The majority of Muslims want to integrate, but our enfeebled establishment does not support them. Instead, it pays most attention to agitators, who demand tolerance for their own intolerance. Moderates call for a British Islam, genuinely seeking harmony with the broader culture. But Salafist and Deobandi absolutists prosper in the space hitherto occupied by the indigenous English and their heritage.
In the reformulation of British values, it is not merely the likes of Tommy Robinson who are outcasts. Reluctance to acquiesce to the assertions of fundamentalist Islam has made people of mainstream social conservative views somehow unBritish.

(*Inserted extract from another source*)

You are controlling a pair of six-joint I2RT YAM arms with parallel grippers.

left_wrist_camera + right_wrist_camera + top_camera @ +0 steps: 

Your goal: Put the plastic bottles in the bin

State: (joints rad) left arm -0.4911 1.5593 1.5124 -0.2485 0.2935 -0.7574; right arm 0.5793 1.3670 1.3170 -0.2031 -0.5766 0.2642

Criticising transgenderism or certain Islamic practices is not necessarily a crime (yet), but it has become socially unacceptable.
Wear a burka, refuse to shake a man’s hand at an award ceremony, or scorn people who keep a pet Labrador or eat ham sandwiches as unclean, and you are living proof of a wonderfully diverse, multicultural British identity. Borrowing George Orwell’s double-think, this would befit a Ministry of Pride.